XXI Edición

Curso 2024 - 2025

Alejandro Quintana

Jerarquía de opinión 

Carlos Garde, 17 años

Colegio Mulhacén (Granada)

Los niños pequeños tienen muchas cosas interesantes que contar. Por eso, bien en el autobús de camino al colegio, bien en el patio, escucho disimuladamente sus conversaciones. La mayoría de las veces los temas de los que hablan son sencillos: las reglas de algún nuevo juego, una discusión sobre qué deportista es mejor o peor, etc. Sin embargo, si uno es paciente y presta atención, descubrirá asuntos más importantes: aquellos comportamientos que consideran que están bien o mal, quién tiene razón en una disputa, si comparten lo que les hace felices… Incluso, llegan a sacar conclusiones de algo tan complejo como la amistad o la inteligencia. El lunes pasado, por ejemplo, escuché a dos de ellos hablando de por qué unas cartas de fútbol robadas nos hacen sentir mal en vez de hacernos felices. Movido por la curiosidad, a veces les pregunto de qué curso son. Saber que solo llevan dos o tres años en la primaria me fascina.

Cuando vamos creciendo, tenemos la sensación de que disminuye la edad de quienes considerábamos mayores. Los que eran antes eran superiores a nosotros a causa de su edad, a los que considerábamos sabios, casi omnipotentes por estudiar el bachillerato, se convierten en personas normales y corrientes, con sus defectos y errores. Me acuerdo de verlos con portafolios (utensilio exclusivo para adultos, desde mi punto de vista cuando era niño) paseándose por la salida del colegio, lugar que en aquel momento estaba terminantemente prohibido para nosotros. Eso me hacía pensar en lo independientes que eran, y deseaba crecer para poder hacer lo mismo que ellos.  Pero, del mismo modo que esos alumnos ya no son tan geniales como antes (pues somos nosotros), aquellos que vienen a ocupar los cursos que vamos abandonando parece que se hacen cada vez más pequeños e inexpertos, tanto que no cabe recibir por su parte ningún pensamiento aprovechable. Hay veces que descarto su habilidad para resolver problemas que en realidad sí pueden solucionar a su edad, porque la importancia de una persona no va en función de los años que tenga.

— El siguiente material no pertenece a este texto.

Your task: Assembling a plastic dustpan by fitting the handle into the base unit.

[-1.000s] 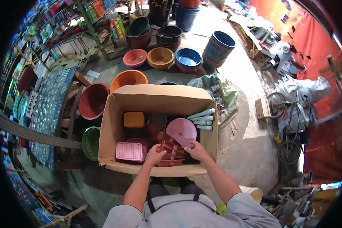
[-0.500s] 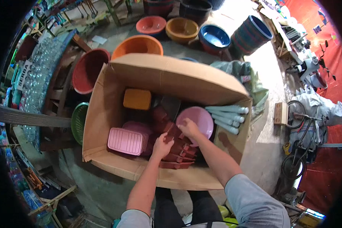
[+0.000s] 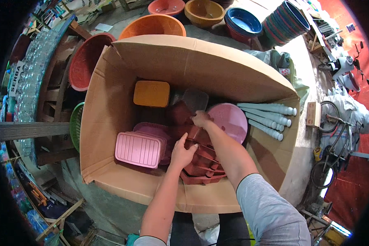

Semejante reducción no nos hace ningún bien. Por un lado, si ignoramos lo que piensa una persona más joven que nosotros, corremos el riesgo de aceptar que un individuo mayor a nosotros no nos tenga en cuenta. Yo mismo, aunque aún no haya llegado a la mayoría de edad, tengo opiniones propias sobre temas importantes, aunque  todavía no sean consideradas por los adultos porque, según ellos, me falta experiencia (lo que no niego, en parte). Pero si actuamos de esta forma, por fuerza terminaremos por despreciar el punto de vista de los niños, que suele ser genial. ¡Cuántas veces nos sorprenden al señalar algo que nos parece obvio, pero que no habíamos sido capaces de ver! Para un niño, todos los problemas se solucionan con sinceridad y pensando en el prójimo, lo que es una verdad que daría solución a la mayoría de los conflictos de los adultos. Por eso, deberíamos dar valor a la sencillez con la que señalan lo lógico en un mundo cada vez más confuso.

Yo voy a seguir escuchando a los niños de primaria, seguro de que no estoy perdiendo el tiempo. Quizás me convenzan, quizás solo me divierta con sus ocurrencias, pero merecen ser escuchados. No en vano, la idea de este artículo me la brindó mi prima, que solo tiene ocho años.